60 Plus is well-known in Republican and conservative circles. And like other corporate-funded P.R. operations, it often takes on causes that you wouldn‘t logically connect to their stated purpose. The 60 Plus Association, which again, bills itself as a seniors advocacy group, they took on a subject they want us to believe is near and dear to the hearts of seniors.

Back in 2003, it was the issue of nuclear waste, urging Congress to, quote, “move forward and approve the safe storage of nuclear fuel at Yucca Mountain.” Because seniors love nuclear waste being stored in Nevada. Old people love that.

As we‘ve reported on this show before, the campaign against health care reform in this country is being brought to you by professional, corporate-funded, Republican-staffed political P.R. operations. In this case, an organization that promotes itself as non-partisan but appears to be anything but. These are professional P.R. operatives that are scaring real Americans with increasingly paranoid and kooky lies about health care.

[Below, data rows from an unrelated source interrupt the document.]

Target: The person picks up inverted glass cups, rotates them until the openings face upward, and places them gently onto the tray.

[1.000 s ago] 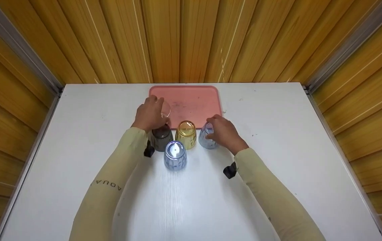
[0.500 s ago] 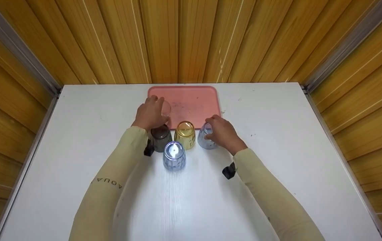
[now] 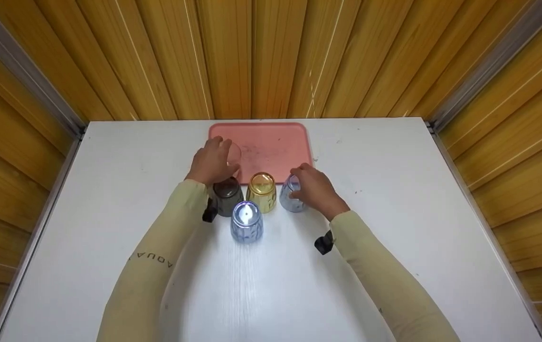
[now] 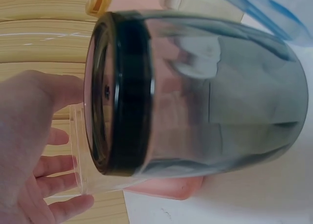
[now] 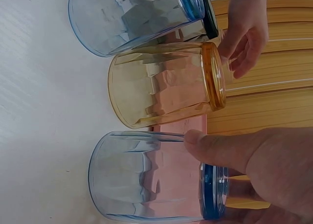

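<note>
My left hand (image 3: 211, 161) grips a clear glass (image 3: 234, 154) over the left part of the pink tray (image 3: 290, 135). In the left wrist view its fingers lie along the clear glass (image 4: 98, 177), partly hidden by a dark grey glass (image 4: 195, 101). My right hand (image 3: 319, 187) holds a pale blue glass (image 3: 292, 199) near its upturned base; the thumb (image 5: 195, 138) lies on its side in the right wrist view. Between the hands stand the upside-down dark grey glass (image 3: 228, 199) and a yellow glass (image 3: 262, 192). A brighter blue glass (image 3: 247, 228) stands upside down in front of them.
The white table (image 3: 370, 156) bears the tray at its back edge, close to the wood-patterned wall (image 3: 271, 57). Panelled walls also flank it on the left and right. A black wrist device (image 3: 324, 243) hangs under the right sleeve.
</note>
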Motion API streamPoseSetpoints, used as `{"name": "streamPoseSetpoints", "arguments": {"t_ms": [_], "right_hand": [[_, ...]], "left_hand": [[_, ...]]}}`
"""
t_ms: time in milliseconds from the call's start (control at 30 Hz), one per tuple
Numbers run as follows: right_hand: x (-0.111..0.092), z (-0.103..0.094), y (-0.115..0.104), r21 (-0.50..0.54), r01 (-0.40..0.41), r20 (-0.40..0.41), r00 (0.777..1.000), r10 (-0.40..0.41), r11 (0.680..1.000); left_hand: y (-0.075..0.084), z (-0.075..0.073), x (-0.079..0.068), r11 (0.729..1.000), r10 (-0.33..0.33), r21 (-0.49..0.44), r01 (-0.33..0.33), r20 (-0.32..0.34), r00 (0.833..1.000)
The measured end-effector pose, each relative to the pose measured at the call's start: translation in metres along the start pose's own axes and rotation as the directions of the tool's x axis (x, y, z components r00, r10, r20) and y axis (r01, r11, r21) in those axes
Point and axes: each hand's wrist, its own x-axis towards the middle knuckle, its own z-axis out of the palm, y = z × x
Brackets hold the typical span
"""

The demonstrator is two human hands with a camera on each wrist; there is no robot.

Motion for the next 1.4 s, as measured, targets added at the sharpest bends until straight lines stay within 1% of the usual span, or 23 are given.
{"name": "streamPoseSetpoints", "arguments": {"t_ms": [133, 267, 600, 767, 900, 1100, 1400], "right_hand": [[0.0, 0.0, 0.001, -0.01, 0.004, -0.002, 1.0, -0.004, 1.0], [0.001, 0.0, 0.001, 0.009, -0.014, 0.006, 1.0, 0.014, 1.0], [0.001, -0.001, 0.0, -0.003, -0.001, 0.012, 1.0, 0.001, 1.0], [0.001, -0.001, 0.001, 0.009, -0.013, 0.017, 1.0, 0.012, 1.0], [0.001, -0.001, 0.001, 0.028, -0.023, 0.02, 1.0, 0.023, 0.999], [0.002, 0.0, 0.001, 0.011, -0.022, 0.015, 1.0, 0.021, 1.0], [0.004, 0.001, 0.001, 0.016, -0.037, 0.034, 0.999, 0.036, 0.999]], "left_hand": [[0.0, -0.002, -0.004, 1.0, 0.007, 0.008, -0.007, 0.003, 1.0], [0.0, -0.005, -0.006, 1.0, 0.009, 0.01, -0.009, 0.004, 1.0], [0.0, -0.007, -0.014, 1.0, 0.018, -0.001, -0.018, -0.019, 1.0], [0.0, -0.008, -0.017, 1.0, 0.016, 0.006, -0.016, -0.018, 1.0], [0.0, -0.009, -0.021, 0.999, 0.032, 0.003, -0.032, -0.032, 0.999], [0.0, -0.01, -0.028, 0.997, 0.08, 0.01, -0.079, -0.06, 0.995], [0.001, -0.012, -0.035, 0.996, 0.084, -0.006, -0.084, -0.033, 0.996]]}}
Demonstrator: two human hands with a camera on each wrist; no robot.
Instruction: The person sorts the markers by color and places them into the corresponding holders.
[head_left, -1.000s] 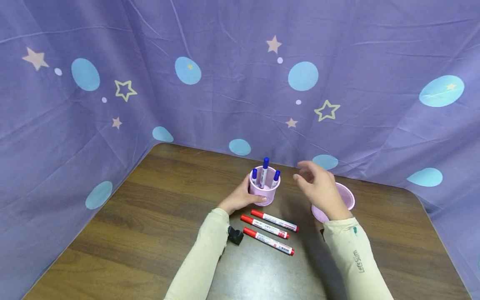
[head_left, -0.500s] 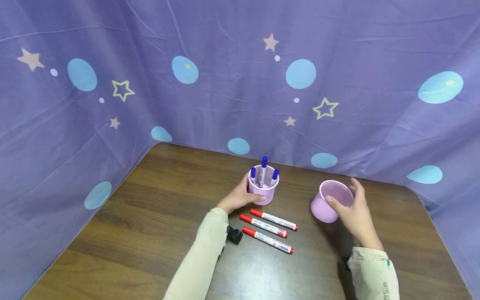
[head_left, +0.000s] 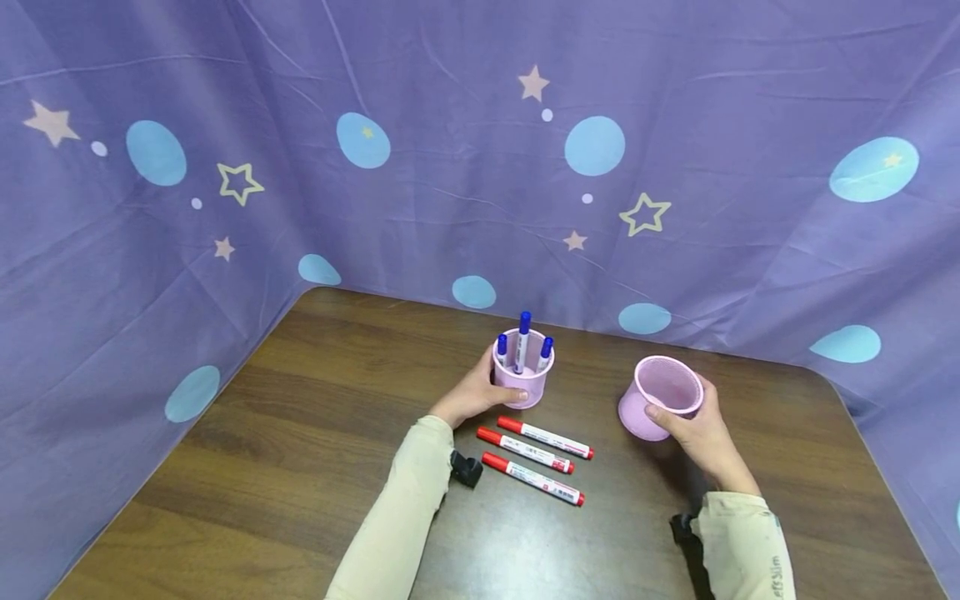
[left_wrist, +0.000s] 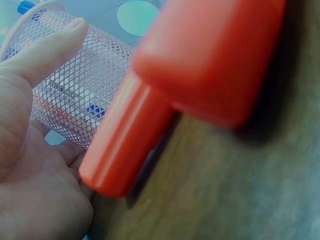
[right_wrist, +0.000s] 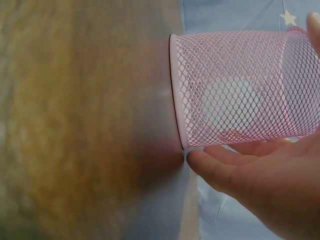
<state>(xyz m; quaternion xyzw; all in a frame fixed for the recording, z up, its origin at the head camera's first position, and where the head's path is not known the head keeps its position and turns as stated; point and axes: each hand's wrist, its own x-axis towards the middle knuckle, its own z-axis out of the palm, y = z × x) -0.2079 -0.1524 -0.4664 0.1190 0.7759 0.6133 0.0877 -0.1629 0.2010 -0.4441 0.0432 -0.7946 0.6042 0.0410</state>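
Observation:
My left hand [head_left: 476, 396] grips a pink mesh pen cup [head_left: 521, 390], thumb across its front and fingers round the far left side. Three blue-capped markers, one of them a middle marker [head_left: 522, 346], stand in it. To the right, my right hand [head_left: 708, 437] holds a second pink mesh pen cup [head_left: 637, 417] with the thumb near its rim and fingers behind. In the right wrist view, fingers lie along this cup's mesh wall [right_wrist: 235, 90], its base rim close to the table. No marker shows inside it.
Three red-capped markers, among them the front marker [head_left: 534, 478], lie side by side on the wooden table [head_left: 337, 375] between my forearms. Large in the left wrist view, a red cap [left_wrist: 210, 60] comes near that hand. A purple curtain [head_left: 450, 208] hangs behind the table.
My right hand has swung from above and in front of the right pen cup to its right side, and its fingers have closed round it. The left hand keeps its hold.

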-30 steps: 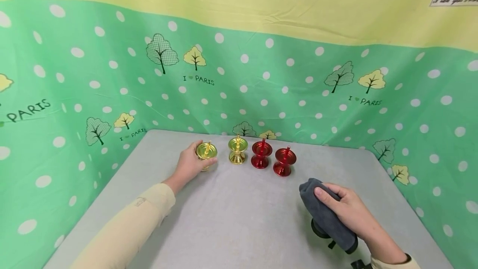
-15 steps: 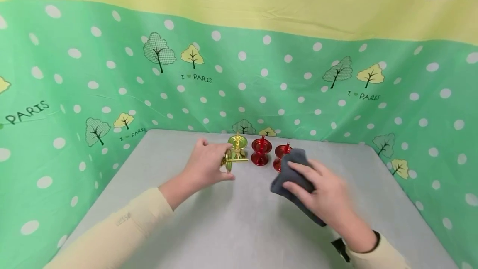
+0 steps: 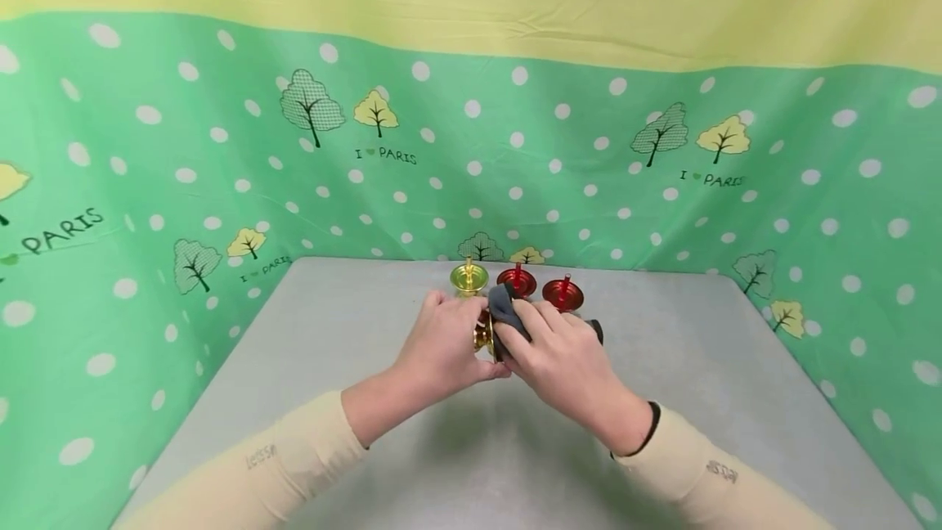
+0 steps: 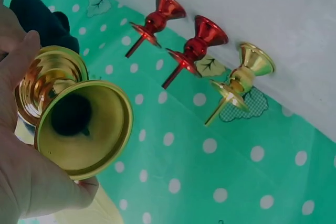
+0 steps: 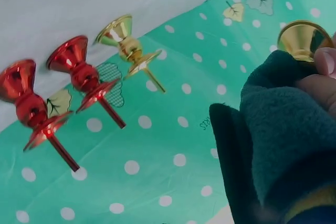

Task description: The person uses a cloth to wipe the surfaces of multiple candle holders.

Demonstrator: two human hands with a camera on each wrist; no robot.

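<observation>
My left hand [image 3: 441, 342] holds a gold candle holder [image 4: 107, 140] tipped on its side above the table. In the left wrist view its hollow base faces the camera. With my right hand [image 3: 565, 360] I grip a dark grey cloth [image 3: 505, 307], which lies against the top end of that holder. The cloth [image 5: 286, 129] hides the holder's spike and most of its dish. Behind the hands stand another gold candle holder [image 3: 468, 279] and two red candle holders, one in the middle [image 3: 518, 283] and one on the right [image 3: 563, 296], their lower parts partly hidden in the head view.
The grey table [image 3: 309, 325] ends at the back against a green and yellow curtain [image 3: 412, 186] with white dots and printed trees. The curtain also runs along the left and right sides.
My left hand has lifted the gold candle holder off the table's left side, tipped it and brought it to the middle. The right hand has carried the cloth leftwards onto it.
</observation>
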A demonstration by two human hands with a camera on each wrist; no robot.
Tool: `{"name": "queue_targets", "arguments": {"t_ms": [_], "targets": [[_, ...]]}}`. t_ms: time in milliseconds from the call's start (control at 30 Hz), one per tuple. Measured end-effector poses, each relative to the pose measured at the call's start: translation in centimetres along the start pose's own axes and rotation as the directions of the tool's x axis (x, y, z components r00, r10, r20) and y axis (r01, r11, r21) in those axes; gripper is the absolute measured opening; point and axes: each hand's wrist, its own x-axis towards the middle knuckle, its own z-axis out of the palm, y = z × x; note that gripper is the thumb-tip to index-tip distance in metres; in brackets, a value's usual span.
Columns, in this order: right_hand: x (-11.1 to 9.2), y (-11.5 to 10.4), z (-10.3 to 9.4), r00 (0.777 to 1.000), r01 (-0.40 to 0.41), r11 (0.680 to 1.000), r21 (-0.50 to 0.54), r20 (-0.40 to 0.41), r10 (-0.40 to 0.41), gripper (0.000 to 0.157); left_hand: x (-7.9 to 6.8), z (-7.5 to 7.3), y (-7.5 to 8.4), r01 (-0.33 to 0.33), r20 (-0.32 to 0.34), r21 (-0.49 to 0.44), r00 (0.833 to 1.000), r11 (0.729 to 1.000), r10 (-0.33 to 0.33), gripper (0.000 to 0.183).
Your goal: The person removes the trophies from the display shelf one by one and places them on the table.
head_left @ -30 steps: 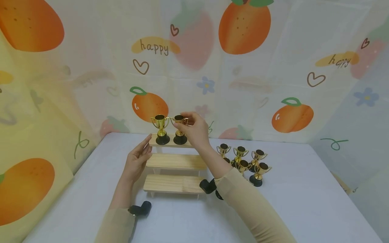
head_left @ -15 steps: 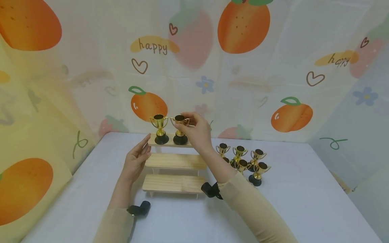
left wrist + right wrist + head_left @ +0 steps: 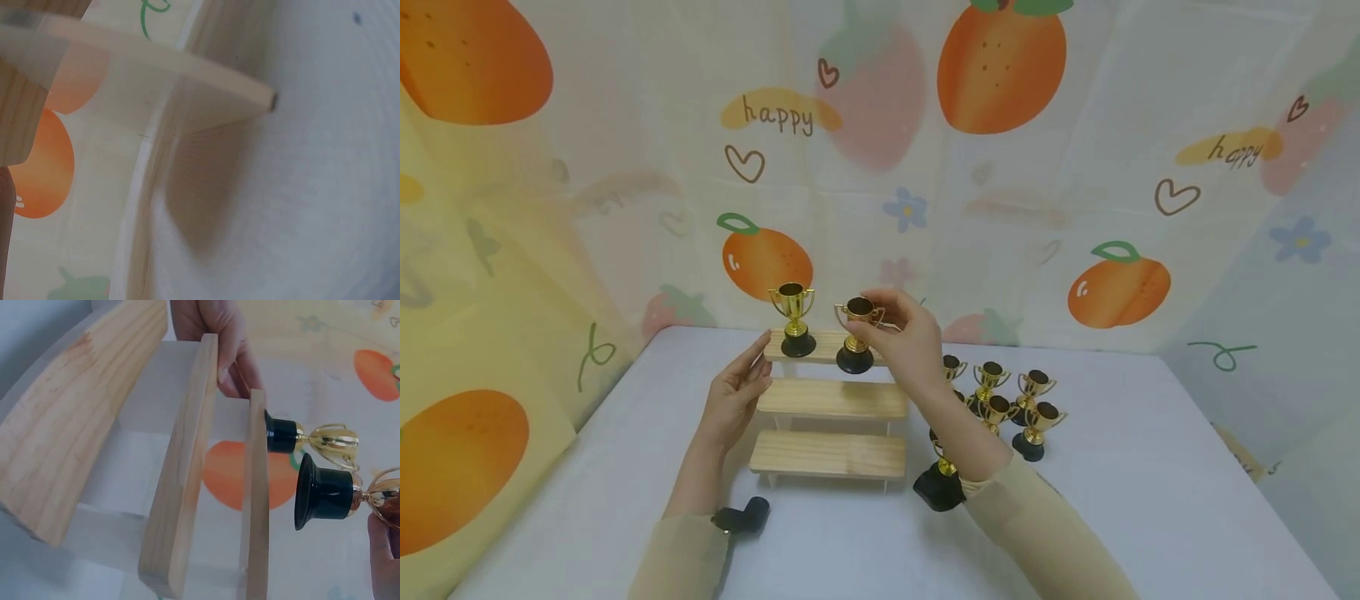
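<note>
In the head view, my right hand (image 3: 912, 343) pinches a small gold trophy cup (image 3: 854, 357) with a black base by its cup. The right wrist view shows this cup's base (image 3: 325, 494) apart from the top shelf (image 3: 257, 506) of a three-step wooden display stand (image 3: 831, 454) with clear supports. A second gold trophy (image 3: 795, 321) stands upright on that shelf's left part. My left hand (image 3: 735, 396) holds the stand's left end, fingertips at the top shelf and thumb by the middle step (image 3: 833, 398). The left wrist view shows mostly a blurred clear support and white cloth.
Several more gold trophies (image 3: 1034, 429) stand grouped on the white table (image 3: 1150, 500) right of the stand, partly behind my right forearm. A fruit-print cloth (image 3: 1000, 275) hangs close behind the stand and along the left side.
The trophy in my right hand has come off its spot on the top shelf, moving right and toward me. My left hand has stayed at the stand's left end.
</note>
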Motion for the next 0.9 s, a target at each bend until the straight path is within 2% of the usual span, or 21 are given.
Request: {"name": "queue_targets", "arguments": {"t_ms": [367,567,900], "targets": [[-1.9,0.7,-2.3,1.0,-0.007,0.999,0.052,-0.004,0.007,0.04,-0.2,-0.1,0.0,-0.018,0.001,-0.005,1.0,1.0,0.018,0.064],[-2.8,0.7,-3.9,1.0,-0.01,0.997,0.074,-0.005,0.01,0.041,-0.1,-0.1,0.1,0.005,-0.005,0.008,1.0,1.0,-0.005,0.065],[-4.2,1.1,-6.4,0.999,-0.008,1.0,-0.001,-0.045,0.008,0.042,0.0,0.0,0.1,-0.001,-0.008,0.001,1.0,1.0,0.001,0.063]]}}
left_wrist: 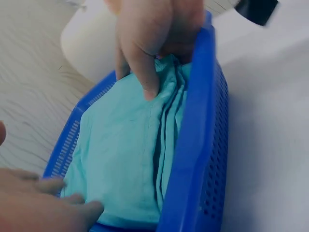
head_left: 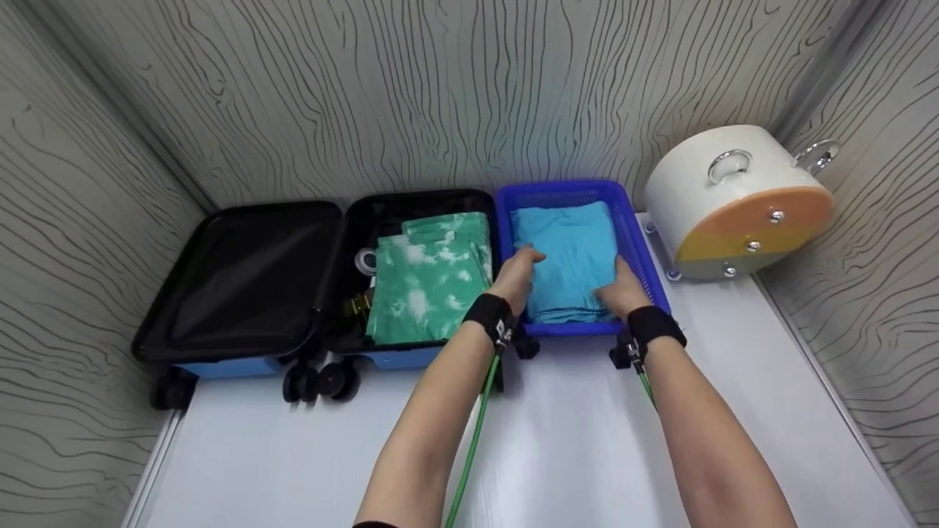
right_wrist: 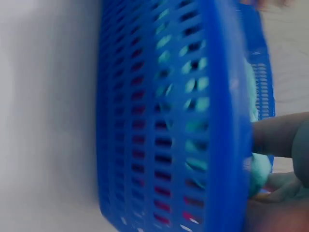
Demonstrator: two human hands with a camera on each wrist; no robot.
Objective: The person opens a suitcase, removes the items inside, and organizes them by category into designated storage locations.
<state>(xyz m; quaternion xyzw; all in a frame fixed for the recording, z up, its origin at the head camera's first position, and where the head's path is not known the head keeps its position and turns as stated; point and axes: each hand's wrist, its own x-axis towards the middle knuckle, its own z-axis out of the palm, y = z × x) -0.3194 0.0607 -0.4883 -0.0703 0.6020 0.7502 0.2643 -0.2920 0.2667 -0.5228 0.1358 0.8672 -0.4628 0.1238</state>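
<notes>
A folded turquoise cloth [head_left: 572, 257] lies in layers inside a blue plastic basket [head_left: 637, 253]. My right hand [head_left: 623, 293] is at the near right corner of the cloth; in the left wrist view its thumb and fingers [left_wrist: 150, 89] pinch the cloth's edge. Over the left side of the basket is my left hand [head_left: 516, 277], with its fingers [left_wrist: 89, 211] extended and blurred beside the cloth. In the right wrist view the basket wall hides much of the cloth, and red patches show through its holes.
Left of the basket, an open suitcase [head_left: 249, 275] holds folded green-and-white cloths [head_left: 422, 286], a white roll [head_left: 365, 261] and a small yellowish item [head_left: 358, 305]. A white pot [head_left: 704, 165] with metal handles lies tilted at the right. Patterned walls stand behind and at both sides.
</notes>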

And they‘re getting rich in the process, thanks to the largess of extremely interested parties who are more than willing to pay for their services.

Also see, 60plus and their previous efforts to "privatize social security", you know give your retirement safety net to the same people that caused the economic melt down on Wall St.

60plus says they are a grassroots organization that truly represents seniors and is all about telling the truth, "Sensitive" Oil Industry Memo Lays Out Plan For Astroturf Rallies Against Climate Change Bill

The memo -- sent by the American Petroleum Institute and obtained by Greenpeace, which sent it to reporters -- urges oil companies to recruit their employees for events that will "put a human face on the impacts of unsound energy policy," and will urge senators to "avoid the mistakes embodied in the House climate bill."

API tells TPMmuckraker that the campaign is being funded by a coalition of corporate and conservative groups that includes the anti-health-care-reform group 60 Plus, FreedomWorks, and Grover Norquist's Americans For Tax Reform.

The memo, signed by API president Jack Gerard, asks recipients to give API "the name of one central coordinator for your company's involvement in the rallies."

And it warns: "Please treat this information as sensitive ... we don't want critics to know our game plan."

Aside from the astroturf nature of the planned events, which appear aimed at passing off industry employees as independent citizens, the memo also raises questions about the positions of several major oil companies on the issue of climate change. BP and Shell both are members of API, and also of the U.S. Climate Action Partnership, a coalition of groups that supports Waxman-Markey, the very climate change legislation the memo criticizes.

API has spent over $3 million lobbying against that bill this year.